リソース管理プラットフォーム(YARN/Kubernetesなど)がgRPCやプログラミング言語バインディングのようなAPIを介して会話する抽象レイヤ

Kubernetes Shim

※図中のYuniKorn K8s-Shimの事

Kubernetes ShimはKubernetesとの対話を担当し、Kubernetesクラスタリソースや、Scheduler Interface経由のリソースリクエストをScheduler Coreに送ります。 そしてスケジューラが決定すると、Podを特定のNodeに結合する役割を担っています。ShimとScheduler Core間の通信はすべてScheduler Interfaceを介して行われます。

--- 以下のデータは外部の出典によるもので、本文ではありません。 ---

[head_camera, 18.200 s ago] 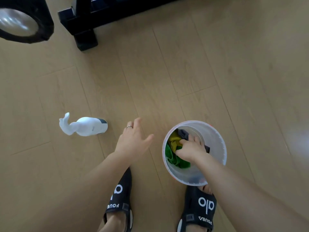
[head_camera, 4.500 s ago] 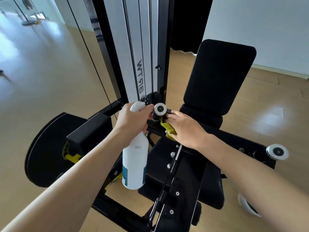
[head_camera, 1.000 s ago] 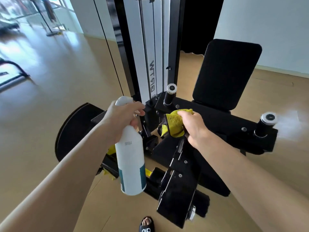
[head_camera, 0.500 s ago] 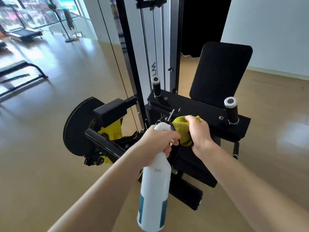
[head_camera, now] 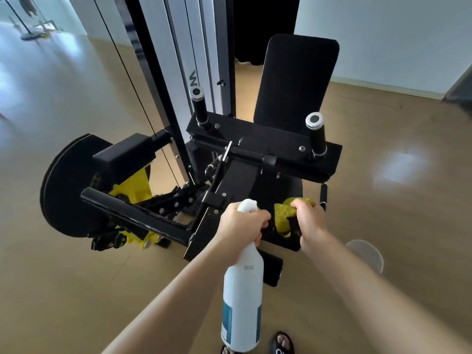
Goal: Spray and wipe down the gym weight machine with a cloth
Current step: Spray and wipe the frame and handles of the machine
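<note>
The black weight machine [head_camera: 265, 146] stands in front of me, with a tall back pad [head_camera: 296, 80], two upright handles and a black seat pad partly hidden behind my hands. My left hand [head_camera: 242, 223] grips the neck of a white spray bottle [head_camera: 242, 295] that hangs down from it. My right hand [head_camera: 309, 221] holds a yellow cloth [head_camera: 283, 215] bunched against the front of the seat pad.
A clear plastic bucket [head_camera: 367, 254] stands on the wooden floor right of my right forearm. A black round plate [head_camera: 63, 185] and a forward-pointing black bar [head_camera: 132, 215] jut out at the machine's left. My sandalled feet [head_camera: 281, 342] show at the bottom edge.
My right hand has carried the yellow cloth down from the machine's middle frame to the front of the seat pad. The view has pulled back and the bucket has come into sight.
</note>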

詳しくは、Kubernetes Shimの設計を参照ください。

対応しているワークロードについて

YuniKornが対応しているワークロードは以下の通り

最新の状況は?

10月にあったApache YuniKorn Meetupがあったようでその録画とスライドがありました(ありがたや)。

youtu.be

内容はざっくり以下の通り。

次のバージョン予定されている主な機能

来年1月にリリース予定の v1.2ではで予定しているのは以下だそうです。

  • Kubernetes v1.21以降をサポート
  • 1キューあたりの最大実行アプリの制限機能の追加
  • ユーザーやグループでのクォータの機能について
    • 開始ユーザ検索や利用状況の把握するための実装を開始
    • 設計が最終段階

今後の方向性について

また、今後の方向性として以下を挙げてました。

  • 優先度のサポートについては、最終デザインがペンディング
  • Preemptionのサポート
    • 一旦、YuniKorn v1.1の古いコードは削除してデザインからやり直し
  • フェデレーション

どうやって使うのか?

ボリュームでかくなったので分けます😇

ひとまず以下が参考になります。

さいごに

いかがだったでしょうか。
KubernetesでBigDataやMLでのワークロードの実行で今後も要チェックなYuniKornの紹介でした。
概要な話が多かったのでより詳細な話は別途、改めてまとめてみます。

以上、 Distributed computing Advent Calendar 2022 の5日目の記事でした。